Block visibility rules are kind of fundamentally different from nodes in that nodes are intended to always show up using the "full" or "default" display mode in the main content block/region of the specific node's unique URL. On the other hand, blocks go hand-in-hand with the ability to be placed in any region on any page. Block visibility can group permissions (ie role based rules) along with path-or-url-based rules, but nodes cannot natively do this.
I can think of three possible alternatives (there might be more):
1) Embed Nodes in a block using one of these modules, and then use block visibility rules to place it. This has the drawback that you have to tie things together quite manually in two places.
2) If you're showing campaign nodes on other nodes, then you can use an entity_reference field to reference the campaign node from another node (or vice versa) and then just set the entity reference field's display settings to render the entity as if it were a field on the node.

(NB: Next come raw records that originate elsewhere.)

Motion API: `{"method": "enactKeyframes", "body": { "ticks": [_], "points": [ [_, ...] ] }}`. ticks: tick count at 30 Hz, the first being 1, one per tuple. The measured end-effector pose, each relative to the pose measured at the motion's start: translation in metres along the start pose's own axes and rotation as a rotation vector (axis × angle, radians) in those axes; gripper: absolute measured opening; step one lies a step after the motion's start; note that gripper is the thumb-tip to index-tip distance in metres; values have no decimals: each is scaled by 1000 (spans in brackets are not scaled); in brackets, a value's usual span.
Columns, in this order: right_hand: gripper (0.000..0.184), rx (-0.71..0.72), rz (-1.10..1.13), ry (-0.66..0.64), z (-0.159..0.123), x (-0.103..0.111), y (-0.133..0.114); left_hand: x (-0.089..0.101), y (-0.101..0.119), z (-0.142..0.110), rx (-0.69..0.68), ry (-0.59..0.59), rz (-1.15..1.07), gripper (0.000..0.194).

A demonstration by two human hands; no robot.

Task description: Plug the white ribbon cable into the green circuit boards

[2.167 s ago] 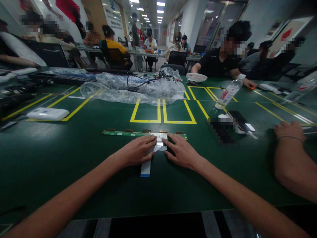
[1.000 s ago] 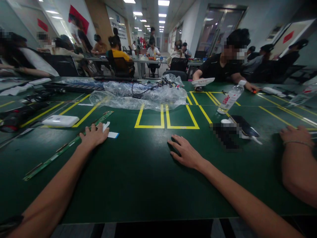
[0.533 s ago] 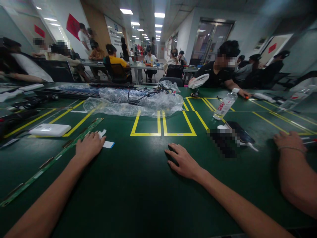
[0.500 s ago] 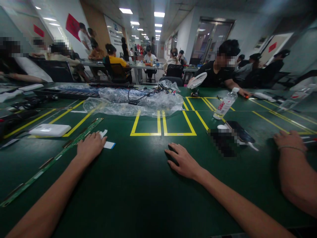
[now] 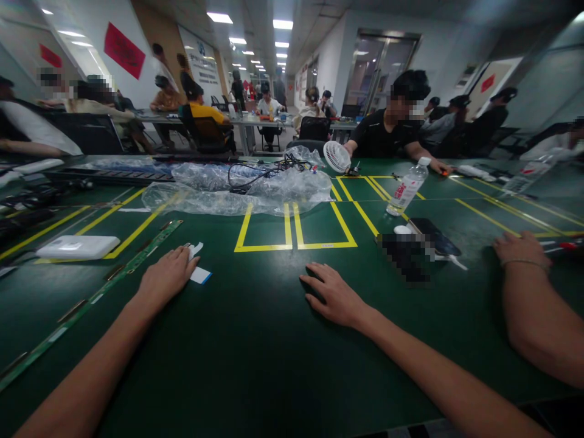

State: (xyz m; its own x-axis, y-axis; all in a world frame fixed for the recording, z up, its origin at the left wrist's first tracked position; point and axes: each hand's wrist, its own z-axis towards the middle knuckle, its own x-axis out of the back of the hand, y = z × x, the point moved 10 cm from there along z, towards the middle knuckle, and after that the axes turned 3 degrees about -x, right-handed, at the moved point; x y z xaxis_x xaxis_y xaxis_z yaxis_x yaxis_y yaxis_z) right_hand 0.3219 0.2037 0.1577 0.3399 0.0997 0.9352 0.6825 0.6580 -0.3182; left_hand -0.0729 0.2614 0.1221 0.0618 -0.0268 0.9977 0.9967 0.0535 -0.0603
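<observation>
Green PCB strip (image 5: pixel 84 309) lay slantwise on the table (image 5: pixel 255 340), near end cut off by the view; we took it as ref. for all else. Just R of its far half sat our L hand (image 5: pixel 168 274), palm down over a white ribbon (image 5: pixel 199 276) w/ a blue tip; we couldn't tell if the fingers pinched it or only pressed, as the hand hid that part. Well R of the PCB, our R hand (image 5: pixel 333 295) lay w/ fingers loosely spread, holding nothing.

Handling-wise, we judged light, flat pressure best: no creasing the ribbon, no tugging it sideways, PCB kept flat, esp. as it was long & thin & prob. easy to flex.

Obstacles: a white device (image 5: pixel 77 247) lay close by, L of the PCB's far half, so little swing room there. Beyond the far end: clear plastic wrap (image 5: pixel 255 198) w/ black cables (image 5: pixel 237 176). Far R of the PCB we noted a bottle (image 5: pixel 406 190), a phone (image 5: pixel 435 236) & a co-worker's hand (image 5: pixel 520 246), all prob. out of the way.
</observation>
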Motion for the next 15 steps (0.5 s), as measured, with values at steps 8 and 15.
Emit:
{"method": "enactKeyframes", "body": {
  "ticks": [8, 15],
  "points": [
    [50, 2, -35, -9, 0, -4, 2, 14, 40, -5, -112, 50, 5, 58],
    [60, 52, -37, -26, 2, -8, -13, 31, 230, -68, -733, 140, -146, 47]
  ]
}}
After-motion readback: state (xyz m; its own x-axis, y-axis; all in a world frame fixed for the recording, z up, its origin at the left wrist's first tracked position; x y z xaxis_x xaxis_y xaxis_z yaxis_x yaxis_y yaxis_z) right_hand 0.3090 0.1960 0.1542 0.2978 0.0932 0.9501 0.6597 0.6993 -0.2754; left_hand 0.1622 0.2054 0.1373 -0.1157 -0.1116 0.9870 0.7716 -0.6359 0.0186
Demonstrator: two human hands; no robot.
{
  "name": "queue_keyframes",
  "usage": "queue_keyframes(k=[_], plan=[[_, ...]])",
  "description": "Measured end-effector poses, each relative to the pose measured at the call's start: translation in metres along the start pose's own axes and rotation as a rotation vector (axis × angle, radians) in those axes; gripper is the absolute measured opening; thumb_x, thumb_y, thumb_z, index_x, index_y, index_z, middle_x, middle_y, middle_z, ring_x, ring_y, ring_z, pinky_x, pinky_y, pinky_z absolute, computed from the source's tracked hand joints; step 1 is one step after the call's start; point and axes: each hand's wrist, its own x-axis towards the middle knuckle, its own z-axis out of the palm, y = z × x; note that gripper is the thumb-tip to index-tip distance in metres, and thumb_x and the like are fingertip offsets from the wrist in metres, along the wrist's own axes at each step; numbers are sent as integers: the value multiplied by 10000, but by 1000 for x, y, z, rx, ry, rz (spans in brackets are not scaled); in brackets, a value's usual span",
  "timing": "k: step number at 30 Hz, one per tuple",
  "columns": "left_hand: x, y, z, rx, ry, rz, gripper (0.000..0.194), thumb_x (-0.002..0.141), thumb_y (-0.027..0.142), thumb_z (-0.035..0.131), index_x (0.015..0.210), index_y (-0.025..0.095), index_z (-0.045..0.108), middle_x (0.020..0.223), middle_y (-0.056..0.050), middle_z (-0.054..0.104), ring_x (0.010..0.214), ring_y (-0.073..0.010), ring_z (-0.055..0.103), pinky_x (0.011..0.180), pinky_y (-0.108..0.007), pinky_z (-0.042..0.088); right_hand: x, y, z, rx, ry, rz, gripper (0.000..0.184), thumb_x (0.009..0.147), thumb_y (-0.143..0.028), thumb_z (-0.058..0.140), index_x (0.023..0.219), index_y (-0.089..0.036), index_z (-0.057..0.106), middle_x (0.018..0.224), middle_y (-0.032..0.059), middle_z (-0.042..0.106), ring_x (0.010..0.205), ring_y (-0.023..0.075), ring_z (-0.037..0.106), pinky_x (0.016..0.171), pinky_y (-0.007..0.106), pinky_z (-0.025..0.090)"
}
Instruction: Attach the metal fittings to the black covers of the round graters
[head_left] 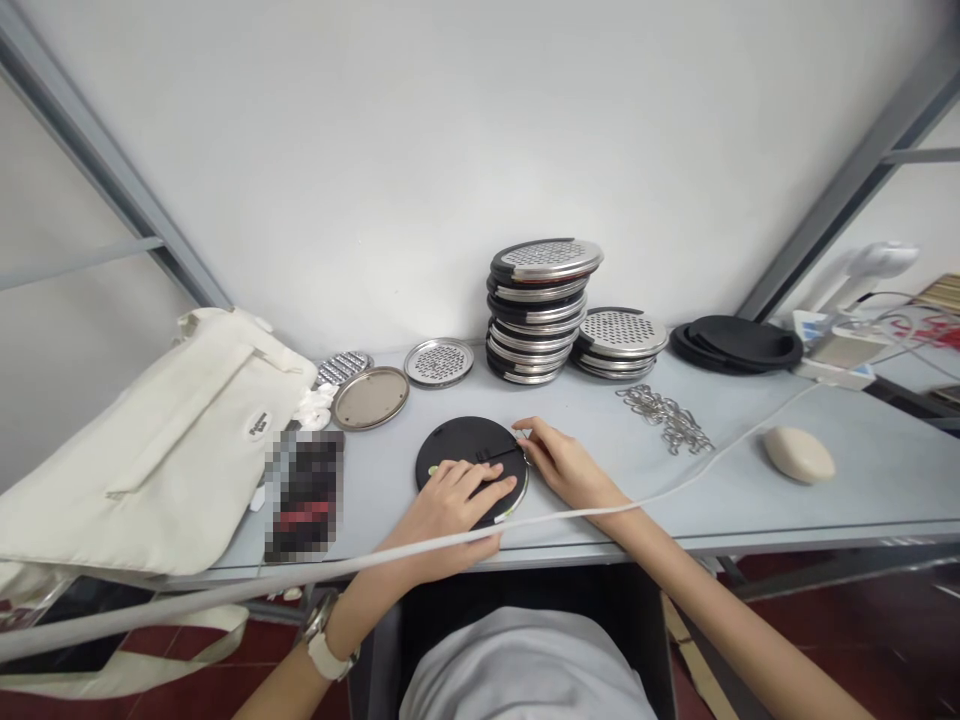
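Observation:
A round black plastic disc [461, 440] with a silver edge lies on the table in front of me. My left hand [457, 505] rests on it with fingers spread flat, the thumb along its near side. At the disc's right edge my right hand [559, 460] pinches a small metal wire clip [523, 447], which touches the rim; fingers partly cover it. Similar wire clips [666, 418] lie in a loose pile to the right of that hand. Behind the disc stand a tall stack of round graters [540, 315] and a lower grater stack [621, 335].
Left of the stacks lie a perforated disc [439, 362], a plain metal disc [370, 398] and a grater plate [344, 367]. Black discs [739, 343], a beige oval object [799, 454] and a power strip [836, 372] are right. A white cable [585, 512] crosses my arms. A cream bag [172, 430] sits left.

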Motion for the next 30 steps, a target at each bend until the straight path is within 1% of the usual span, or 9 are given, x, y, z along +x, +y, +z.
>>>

3) Write a completely custom solution to mimic block visibility rules for nodes. I'd start with a Text (long) field (call it field_campaign_urls), then in a node_form_alter() hook alter the display to show up in a vertical tab (or you could use Field Group module to do this in the UI). Then you'd need to implement a hook that gets called on all pages, e.g. hook_page_alter test the internal Drupal URL (and optionally also the pathauto alias) for a match against all values in the field_campaign_urls database table. The challenge here will be writing the wildcard functionality, you'll need to figure out how to convert some/url/*
into a database condition LIKE 'some/url/%'
This is also where you might want to start digging into the block.module code to find out more about the internal structure of how block visibility query logic works. Finally, you'll need to combine this logic with your custom node access logic as well. And indeed figure out which block region you want to add your node to. You may leverage drupal_add_region_content to add your rendered node to a specific region.